Apart from when I am writing, I feel more like myself as I become aware of who I now am physically. Every day I look in the mirror at my (lack of) breasts and study the contours of my shoulders and upper torso, taking in the bruising and swelling and scars and dry flaking skin. It takes time, and time again, and again, until I look in the mirror and begin to see ME. My shoulders are more prominent now, and my bird-like ribcage drops to a waist I recognise and value more than ever. My legs are thin, the muscles quite wasted from weeks of relative inactivity but they are still mine. My arms are much as before, though I don’t have much feeling in the upper underarm areas and I’ve an odd damaged nerve that twitches down my right arm, moving the skin on its own. It started when I came around from the anaesthetic.
As yet I can’t tell if the ribs are as visible as I think they are – what are these unknown bony protuberances? My healing skin moves over them, all knobbly. Were they really unseen before? I can feel my heart beating when I climb stairs or lie in bed, so close to the surface now – no protection over the heart. I feel like if you held me up to the light you might see through me, see my vulnerable heart pumping in my ribcage.
I am finding my own new ways of doing things. Slow, premeditated and methodical, aware of every movement and thankful for it, each upward stretch a realisation of working against gravity and against the results of the surgeon’s scalpel. I heal, I heal, can literally feel it happening at night, lying quite still and feeling that unique fire still burning across my chest, in prickles and embers of breasts now gone, occasionally the stabbing from phantom nipples. There, right there in the centres of the wounds, like vicious teeth, enough to make me start with fear.

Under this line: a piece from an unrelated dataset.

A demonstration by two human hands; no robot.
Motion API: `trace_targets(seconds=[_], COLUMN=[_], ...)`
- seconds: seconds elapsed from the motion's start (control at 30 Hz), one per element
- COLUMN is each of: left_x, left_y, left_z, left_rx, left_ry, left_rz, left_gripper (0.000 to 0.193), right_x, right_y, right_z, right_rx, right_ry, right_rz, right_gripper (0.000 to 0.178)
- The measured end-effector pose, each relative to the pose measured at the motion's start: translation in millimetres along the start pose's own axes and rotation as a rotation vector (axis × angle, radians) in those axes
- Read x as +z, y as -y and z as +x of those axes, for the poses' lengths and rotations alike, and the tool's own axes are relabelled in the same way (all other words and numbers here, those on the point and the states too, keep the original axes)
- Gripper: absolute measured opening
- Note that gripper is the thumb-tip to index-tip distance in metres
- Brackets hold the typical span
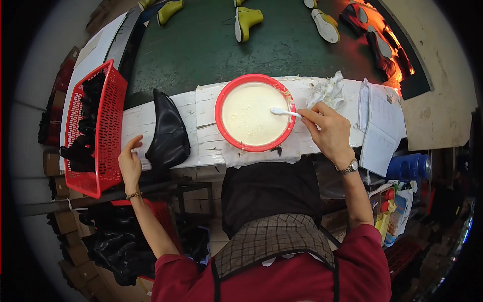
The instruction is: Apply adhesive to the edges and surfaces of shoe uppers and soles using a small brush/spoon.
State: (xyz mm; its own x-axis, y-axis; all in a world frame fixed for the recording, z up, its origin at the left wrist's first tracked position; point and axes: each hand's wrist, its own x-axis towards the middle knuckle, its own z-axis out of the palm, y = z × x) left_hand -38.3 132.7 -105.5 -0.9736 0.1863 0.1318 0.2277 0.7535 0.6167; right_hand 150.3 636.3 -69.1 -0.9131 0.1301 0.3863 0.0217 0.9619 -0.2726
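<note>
My right hand (pixel 329 132) pinches the handle of a small white brush (pixel 289 112), like a toothbrush. Its head is over the cream-coloured liquid (pixel 246 118) in a round red bowl (pixel 220 116), with the handle crossing the rim on the right. Whether the head dips into the liquid I cannot tell. A black leather boot upper (pixel 169 133) lies on the white bench to the left of the bowl. Just left of it, my left hand (pixel 131 163) is open and holds nothing, its fingers stretched and apart.
A red plastic basket (pixel 108 133) with black pieces stands at the left. Beyond the white bench (pixel 209 110), a green belt (pixel 201 50) carries yellow boots (pixel 247 21) and dark boots (pixel 380 53). Crumpled cloth (pixel 328 93), papers (pixel 381 131) and a blue bottle (pixel 408 167) are at right.
</note>
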Motion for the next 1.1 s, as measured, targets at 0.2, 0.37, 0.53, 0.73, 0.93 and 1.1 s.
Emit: trace_targets(seconds=[0.2, 0.37, 0.53, 0.73, 0.93, 1.1], left_x=[71, 99, 84, 115, 75, 32], left_y=[-49, -62, -50, -72, -93, -141], left_z=[11, 22, 32, 33, 38, 7], left_rx=[-0.003, -0.004, 0.065, -0.162, -0.139, -0.120], left_ry=[-0.023, -0.036, -0.190, -0.167, -0.170, 0.162], left_rz=[0.112, 0.383, 0.102, 0.394, 0.070, -0.512], left_gripper=[0.095, 0.113, 0.107, 0.129, 0.106, 0.042], right_x=[1, -6, -2, 14, 19, 24], right_y=[7, 10, 2, 3, -13, -19], right_z=[-1, -3, -8, -16, -21, -16], right_rx=[-0.043, -0.050, 0.158, 0.213, 0.183, 0.182], right_ry=[0.021, 0.079, 0.086, 0.010, -0.088, -0.128], right_rz=[-0.036, 0.020, 0.160, 0.327, 0.410, 0.483], right_gripper=[0.013, 0.013, 0.015, 0.017, 0.016, 0.018])
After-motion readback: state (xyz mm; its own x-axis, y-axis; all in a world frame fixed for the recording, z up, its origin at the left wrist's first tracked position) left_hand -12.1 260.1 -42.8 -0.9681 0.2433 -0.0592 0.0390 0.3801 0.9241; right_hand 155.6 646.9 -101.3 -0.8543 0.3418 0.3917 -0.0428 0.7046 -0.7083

Today I went through my underwear drawer, again. Took out all the bras, threw out the grey and overused, kept the fun and coloured and newish. What for? I wear vests now. What shall I do with the bras? Keep them for a while, like the clothes I couldn’t quite toss out after my mother died. More of me is grieving than I realised. Still some goodbyes to say. A part of me needs to cry and look at old bras. I’ll throw them out another day.
I feel changed. Not just my flat chest and the having been through all this and the relief. A new composure, a new calmer calm, a new nearness to who I am, my heart at the surface, outline clear. A strong fragility. The tension of an insect’s wing.